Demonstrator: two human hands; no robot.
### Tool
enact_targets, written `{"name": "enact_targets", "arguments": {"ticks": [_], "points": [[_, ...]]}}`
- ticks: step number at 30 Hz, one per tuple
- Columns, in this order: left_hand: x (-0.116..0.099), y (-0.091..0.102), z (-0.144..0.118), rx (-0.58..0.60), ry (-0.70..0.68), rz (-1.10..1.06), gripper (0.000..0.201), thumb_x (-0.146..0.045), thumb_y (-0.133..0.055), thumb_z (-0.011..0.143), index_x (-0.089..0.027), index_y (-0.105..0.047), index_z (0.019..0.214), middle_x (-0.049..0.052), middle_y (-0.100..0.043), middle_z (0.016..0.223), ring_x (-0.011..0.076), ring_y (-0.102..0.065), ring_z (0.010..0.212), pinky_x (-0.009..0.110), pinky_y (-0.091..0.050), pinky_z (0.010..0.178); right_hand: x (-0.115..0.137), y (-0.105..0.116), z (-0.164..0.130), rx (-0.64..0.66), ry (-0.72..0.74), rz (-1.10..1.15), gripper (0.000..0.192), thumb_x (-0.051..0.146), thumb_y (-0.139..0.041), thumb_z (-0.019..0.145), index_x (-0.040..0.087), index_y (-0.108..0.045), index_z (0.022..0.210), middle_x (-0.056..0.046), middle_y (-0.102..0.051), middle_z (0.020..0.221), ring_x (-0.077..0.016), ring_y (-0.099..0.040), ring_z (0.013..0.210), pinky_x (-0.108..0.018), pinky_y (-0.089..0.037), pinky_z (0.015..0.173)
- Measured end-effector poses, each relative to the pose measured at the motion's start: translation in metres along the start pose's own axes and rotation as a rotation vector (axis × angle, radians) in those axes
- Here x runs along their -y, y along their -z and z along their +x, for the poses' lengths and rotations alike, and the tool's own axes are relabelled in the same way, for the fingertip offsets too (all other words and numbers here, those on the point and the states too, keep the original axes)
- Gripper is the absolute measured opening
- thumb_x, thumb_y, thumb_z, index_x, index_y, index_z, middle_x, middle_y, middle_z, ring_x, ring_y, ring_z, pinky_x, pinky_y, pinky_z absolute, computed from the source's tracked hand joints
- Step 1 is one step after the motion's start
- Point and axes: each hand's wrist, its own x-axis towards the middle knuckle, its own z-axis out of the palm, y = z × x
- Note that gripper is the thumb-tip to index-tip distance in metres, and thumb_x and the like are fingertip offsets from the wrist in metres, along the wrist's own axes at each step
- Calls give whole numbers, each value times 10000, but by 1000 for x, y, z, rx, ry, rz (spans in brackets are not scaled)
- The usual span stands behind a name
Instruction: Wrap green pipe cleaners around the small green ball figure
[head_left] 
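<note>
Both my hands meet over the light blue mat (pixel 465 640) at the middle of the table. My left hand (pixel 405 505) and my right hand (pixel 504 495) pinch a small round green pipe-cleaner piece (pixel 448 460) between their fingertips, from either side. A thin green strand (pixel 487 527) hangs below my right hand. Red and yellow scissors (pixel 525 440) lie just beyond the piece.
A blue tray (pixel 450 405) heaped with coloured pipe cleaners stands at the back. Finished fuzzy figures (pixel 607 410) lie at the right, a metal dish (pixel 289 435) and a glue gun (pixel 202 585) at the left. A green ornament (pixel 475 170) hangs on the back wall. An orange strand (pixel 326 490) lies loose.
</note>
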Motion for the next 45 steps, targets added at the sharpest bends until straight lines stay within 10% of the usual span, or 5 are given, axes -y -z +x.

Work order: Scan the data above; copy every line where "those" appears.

The answer:
- Measured end-effector poses, each relative to the pose measured at the motion's start: translation in metres along the start pose's own axes and rotation as a rotation vector (axis × angle, radians) in those axes
- Here x runs along their -y, y along their -z and z along their +x, for the poses' lengths and rotations alike, and the tool's own axes are relabelled in the same way, for the fingertip offsets too (all other words and numbers here, those on the point and the states too, keep the original axes)

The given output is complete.